Input data:
======
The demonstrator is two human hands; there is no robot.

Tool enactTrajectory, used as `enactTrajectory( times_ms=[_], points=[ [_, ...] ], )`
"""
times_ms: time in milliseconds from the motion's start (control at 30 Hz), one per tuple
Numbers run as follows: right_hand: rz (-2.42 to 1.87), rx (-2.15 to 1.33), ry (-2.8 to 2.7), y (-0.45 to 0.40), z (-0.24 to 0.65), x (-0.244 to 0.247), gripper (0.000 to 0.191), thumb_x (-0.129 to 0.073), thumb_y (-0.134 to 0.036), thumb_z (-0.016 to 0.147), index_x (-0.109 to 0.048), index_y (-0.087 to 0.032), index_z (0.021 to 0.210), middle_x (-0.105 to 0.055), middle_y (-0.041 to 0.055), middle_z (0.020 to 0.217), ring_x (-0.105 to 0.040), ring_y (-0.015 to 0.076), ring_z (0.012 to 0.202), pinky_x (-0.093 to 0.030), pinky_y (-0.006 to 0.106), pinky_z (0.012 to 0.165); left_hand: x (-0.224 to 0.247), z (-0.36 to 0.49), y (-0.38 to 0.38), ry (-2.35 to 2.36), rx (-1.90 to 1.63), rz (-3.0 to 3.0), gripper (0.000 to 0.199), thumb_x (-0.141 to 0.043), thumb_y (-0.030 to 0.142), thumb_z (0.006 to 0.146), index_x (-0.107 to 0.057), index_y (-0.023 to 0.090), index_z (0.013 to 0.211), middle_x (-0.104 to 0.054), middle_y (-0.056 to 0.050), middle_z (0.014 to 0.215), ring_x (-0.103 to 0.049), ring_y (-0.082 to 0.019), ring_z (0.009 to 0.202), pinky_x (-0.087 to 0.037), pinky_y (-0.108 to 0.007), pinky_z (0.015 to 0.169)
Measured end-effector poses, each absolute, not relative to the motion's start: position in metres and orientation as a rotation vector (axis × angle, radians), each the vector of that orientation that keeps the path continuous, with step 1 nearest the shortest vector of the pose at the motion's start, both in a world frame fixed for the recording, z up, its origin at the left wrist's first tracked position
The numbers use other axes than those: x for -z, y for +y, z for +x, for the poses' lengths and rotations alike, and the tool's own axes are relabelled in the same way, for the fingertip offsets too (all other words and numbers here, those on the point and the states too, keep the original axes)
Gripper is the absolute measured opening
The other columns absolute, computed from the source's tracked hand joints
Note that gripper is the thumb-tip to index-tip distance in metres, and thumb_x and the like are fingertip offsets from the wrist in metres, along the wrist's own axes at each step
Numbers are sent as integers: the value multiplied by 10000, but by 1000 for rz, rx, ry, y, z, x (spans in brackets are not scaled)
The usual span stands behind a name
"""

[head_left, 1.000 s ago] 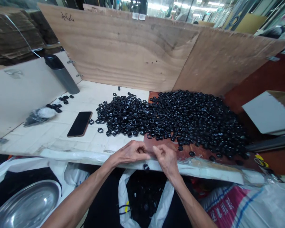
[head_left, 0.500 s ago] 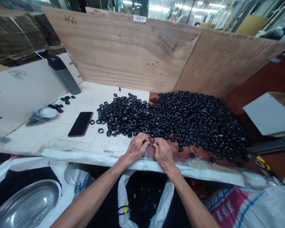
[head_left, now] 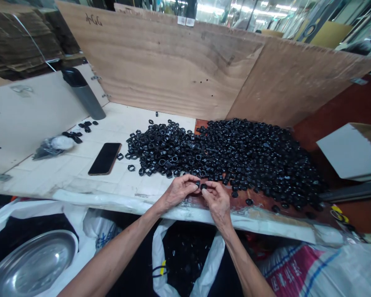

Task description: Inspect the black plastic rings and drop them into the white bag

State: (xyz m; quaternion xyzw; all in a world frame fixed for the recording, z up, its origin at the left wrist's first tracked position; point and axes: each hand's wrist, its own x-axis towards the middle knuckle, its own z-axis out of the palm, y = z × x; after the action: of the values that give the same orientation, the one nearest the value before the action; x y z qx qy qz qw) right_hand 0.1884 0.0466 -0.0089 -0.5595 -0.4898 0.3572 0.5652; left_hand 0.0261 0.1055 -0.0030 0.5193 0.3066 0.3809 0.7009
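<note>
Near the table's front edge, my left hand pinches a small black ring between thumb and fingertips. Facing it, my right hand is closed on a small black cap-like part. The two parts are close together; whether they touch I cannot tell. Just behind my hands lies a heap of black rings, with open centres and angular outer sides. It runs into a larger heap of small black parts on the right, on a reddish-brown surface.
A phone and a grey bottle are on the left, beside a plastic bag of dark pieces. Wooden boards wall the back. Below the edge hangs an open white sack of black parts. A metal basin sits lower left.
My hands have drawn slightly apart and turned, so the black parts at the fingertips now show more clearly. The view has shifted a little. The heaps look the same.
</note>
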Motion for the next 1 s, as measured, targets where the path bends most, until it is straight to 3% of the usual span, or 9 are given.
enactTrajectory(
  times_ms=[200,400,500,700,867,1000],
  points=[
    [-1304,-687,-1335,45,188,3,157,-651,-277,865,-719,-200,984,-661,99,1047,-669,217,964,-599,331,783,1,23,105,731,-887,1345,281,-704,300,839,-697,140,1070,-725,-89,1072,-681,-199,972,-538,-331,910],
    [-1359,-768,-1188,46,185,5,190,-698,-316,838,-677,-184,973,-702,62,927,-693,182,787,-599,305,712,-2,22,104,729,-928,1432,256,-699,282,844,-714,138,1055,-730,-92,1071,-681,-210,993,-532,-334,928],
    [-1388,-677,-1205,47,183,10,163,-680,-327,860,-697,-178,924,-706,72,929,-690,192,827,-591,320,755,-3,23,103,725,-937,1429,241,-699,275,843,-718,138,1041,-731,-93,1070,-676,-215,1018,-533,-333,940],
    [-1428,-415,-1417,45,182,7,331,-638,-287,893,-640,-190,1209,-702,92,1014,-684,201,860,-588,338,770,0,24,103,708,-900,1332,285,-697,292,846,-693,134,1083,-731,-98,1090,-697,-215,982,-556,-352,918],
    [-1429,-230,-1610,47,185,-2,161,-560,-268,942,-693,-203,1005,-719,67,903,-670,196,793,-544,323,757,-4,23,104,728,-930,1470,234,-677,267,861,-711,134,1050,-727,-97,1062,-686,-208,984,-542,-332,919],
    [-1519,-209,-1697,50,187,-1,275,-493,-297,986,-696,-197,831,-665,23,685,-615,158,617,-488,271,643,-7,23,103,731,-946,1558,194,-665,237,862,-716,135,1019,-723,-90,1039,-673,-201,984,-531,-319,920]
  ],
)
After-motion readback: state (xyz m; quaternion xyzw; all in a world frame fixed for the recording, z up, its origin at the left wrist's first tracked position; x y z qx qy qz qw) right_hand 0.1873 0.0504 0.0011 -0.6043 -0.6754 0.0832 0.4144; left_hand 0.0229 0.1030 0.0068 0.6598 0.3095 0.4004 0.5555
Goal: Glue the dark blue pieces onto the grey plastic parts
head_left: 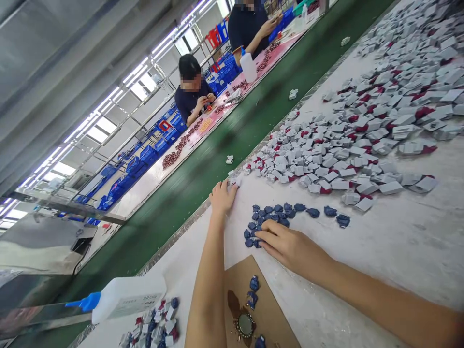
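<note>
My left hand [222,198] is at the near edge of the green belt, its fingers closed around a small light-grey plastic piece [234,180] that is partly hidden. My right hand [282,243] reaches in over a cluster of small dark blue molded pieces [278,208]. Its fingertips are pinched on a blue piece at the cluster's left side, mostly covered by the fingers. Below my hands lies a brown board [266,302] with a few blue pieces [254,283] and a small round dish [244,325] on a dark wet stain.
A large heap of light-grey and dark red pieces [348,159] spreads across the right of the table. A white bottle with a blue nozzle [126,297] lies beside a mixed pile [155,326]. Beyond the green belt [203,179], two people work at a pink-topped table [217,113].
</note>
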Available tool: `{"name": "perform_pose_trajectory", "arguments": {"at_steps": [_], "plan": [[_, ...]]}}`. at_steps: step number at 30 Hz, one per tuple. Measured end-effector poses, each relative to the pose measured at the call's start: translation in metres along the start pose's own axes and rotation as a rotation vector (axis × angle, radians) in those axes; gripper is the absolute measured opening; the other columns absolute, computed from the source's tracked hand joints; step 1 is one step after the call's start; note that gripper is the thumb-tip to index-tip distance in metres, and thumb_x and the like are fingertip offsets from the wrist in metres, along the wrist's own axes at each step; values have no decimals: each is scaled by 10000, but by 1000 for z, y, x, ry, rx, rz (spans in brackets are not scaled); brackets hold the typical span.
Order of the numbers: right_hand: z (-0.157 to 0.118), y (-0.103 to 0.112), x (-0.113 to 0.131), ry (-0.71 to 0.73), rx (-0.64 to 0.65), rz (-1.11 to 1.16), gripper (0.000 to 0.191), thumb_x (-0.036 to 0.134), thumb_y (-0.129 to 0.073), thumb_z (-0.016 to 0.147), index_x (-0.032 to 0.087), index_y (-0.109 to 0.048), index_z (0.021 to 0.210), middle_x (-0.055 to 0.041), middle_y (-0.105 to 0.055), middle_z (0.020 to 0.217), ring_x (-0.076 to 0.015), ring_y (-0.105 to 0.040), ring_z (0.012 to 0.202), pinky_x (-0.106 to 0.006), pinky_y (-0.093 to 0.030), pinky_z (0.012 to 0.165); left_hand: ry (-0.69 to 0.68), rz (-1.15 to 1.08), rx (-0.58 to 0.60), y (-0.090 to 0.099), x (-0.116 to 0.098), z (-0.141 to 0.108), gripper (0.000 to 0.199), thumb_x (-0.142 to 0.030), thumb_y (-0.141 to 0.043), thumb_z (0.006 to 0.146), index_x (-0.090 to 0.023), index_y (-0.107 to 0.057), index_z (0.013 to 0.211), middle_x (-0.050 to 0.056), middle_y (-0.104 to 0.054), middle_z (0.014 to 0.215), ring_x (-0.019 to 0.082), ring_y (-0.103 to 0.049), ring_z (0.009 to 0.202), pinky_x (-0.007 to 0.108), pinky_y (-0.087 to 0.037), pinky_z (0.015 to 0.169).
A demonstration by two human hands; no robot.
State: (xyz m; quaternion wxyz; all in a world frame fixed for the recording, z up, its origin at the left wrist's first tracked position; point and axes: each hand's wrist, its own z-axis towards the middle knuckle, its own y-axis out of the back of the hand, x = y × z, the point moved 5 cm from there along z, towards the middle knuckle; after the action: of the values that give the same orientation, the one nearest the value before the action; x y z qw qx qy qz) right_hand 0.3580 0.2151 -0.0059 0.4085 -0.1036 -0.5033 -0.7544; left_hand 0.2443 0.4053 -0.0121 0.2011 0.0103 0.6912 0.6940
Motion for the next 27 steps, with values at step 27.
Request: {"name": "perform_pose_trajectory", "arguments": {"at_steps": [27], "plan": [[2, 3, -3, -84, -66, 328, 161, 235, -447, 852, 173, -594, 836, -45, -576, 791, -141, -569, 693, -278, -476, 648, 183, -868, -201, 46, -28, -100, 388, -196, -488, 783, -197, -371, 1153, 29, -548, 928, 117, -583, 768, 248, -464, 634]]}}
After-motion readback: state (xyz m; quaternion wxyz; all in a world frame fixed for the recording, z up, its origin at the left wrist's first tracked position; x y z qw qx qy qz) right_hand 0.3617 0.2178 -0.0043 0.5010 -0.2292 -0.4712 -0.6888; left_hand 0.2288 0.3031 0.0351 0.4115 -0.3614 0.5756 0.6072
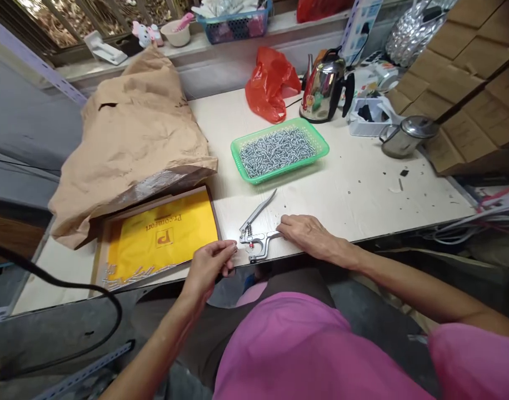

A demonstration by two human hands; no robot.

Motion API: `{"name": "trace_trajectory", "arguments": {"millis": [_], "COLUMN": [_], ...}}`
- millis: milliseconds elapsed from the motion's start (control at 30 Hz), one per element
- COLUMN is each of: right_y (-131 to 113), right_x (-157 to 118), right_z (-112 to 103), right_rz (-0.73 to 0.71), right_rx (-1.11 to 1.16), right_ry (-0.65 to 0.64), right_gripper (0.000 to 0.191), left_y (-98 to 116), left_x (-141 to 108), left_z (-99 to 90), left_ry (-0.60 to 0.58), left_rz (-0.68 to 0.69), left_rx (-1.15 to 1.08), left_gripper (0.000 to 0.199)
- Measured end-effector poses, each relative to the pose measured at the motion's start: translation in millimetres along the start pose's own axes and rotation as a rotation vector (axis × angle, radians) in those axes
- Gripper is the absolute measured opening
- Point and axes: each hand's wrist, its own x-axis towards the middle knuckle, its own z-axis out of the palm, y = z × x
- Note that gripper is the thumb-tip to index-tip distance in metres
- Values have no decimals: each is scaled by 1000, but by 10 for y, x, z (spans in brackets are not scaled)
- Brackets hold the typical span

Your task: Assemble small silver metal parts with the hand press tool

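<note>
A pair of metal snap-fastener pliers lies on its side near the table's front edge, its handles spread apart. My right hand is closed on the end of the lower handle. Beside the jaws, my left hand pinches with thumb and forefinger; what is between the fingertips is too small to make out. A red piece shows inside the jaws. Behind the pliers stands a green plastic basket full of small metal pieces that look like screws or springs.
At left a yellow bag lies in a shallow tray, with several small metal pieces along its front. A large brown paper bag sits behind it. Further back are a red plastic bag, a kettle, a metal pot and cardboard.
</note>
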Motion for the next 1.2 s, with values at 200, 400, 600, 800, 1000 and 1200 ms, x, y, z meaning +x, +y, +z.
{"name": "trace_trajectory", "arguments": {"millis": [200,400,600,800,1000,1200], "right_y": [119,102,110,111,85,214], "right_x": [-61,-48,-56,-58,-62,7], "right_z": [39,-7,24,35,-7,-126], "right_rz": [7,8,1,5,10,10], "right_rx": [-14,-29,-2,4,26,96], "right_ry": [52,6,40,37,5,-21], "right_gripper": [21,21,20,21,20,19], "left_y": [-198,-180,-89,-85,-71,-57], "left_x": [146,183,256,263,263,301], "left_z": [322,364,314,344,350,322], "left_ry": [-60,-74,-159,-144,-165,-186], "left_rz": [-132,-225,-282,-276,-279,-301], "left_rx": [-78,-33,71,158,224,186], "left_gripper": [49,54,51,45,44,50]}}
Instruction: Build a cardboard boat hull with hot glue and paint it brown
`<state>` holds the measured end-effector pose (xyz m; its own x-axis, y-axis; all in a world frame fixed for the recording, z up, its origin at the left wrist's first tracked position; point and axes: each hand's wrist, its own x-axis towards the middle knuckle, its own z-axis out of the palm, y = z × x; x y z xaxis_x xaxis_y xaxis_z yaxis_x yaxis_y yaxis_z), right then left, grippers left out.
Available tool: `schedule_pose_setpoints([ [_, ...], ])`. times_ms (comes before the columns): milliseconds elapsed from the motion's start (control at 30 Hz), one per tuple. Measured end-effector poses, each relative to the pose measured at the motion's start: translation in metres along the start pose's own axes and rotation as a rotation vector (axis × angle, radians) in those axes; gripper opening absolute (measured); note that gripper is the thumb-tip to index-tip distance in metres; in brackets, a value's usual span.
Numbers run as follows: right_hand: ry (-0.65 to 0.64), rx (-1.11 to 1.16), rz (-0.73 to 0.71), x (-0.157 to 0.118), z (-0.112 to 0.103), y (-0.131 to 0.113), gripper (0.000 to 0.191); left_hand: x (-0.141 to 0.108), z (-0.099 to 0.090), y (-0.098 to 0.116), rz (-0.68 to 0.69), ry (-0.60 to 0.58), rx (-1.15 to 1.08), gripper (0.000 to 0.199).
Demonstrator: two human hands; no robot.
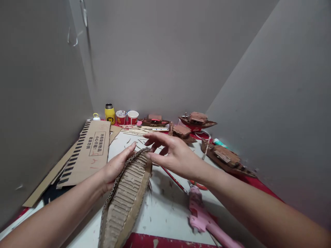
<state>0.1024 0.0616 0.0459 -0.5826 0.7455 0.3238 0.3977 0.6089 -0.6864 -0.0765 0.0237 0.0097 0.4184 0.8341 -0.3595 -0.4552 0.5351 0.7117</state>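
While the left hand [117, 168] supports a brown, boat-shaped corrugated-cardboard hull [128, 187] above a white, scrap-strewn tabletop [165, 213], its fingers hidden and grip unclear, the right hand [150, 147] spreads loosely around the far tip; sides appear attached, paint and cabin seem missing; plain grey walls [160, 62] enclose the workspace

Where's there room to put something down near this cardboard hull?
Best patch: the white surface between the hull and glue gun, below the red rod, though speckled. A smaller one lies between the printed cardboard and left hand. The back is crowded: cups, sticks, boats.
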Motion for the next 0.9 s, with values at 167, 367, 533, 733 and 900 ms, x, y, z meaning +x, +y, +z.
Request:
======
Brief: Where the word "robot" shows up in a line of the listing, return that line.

Solution for this problem:
The demonstrator is two human hands; there is no robot.
A demonstration by two human hands; no robot.
A demonstration by two human hands; no robot.
Demonstrator: two human hands; no robot.

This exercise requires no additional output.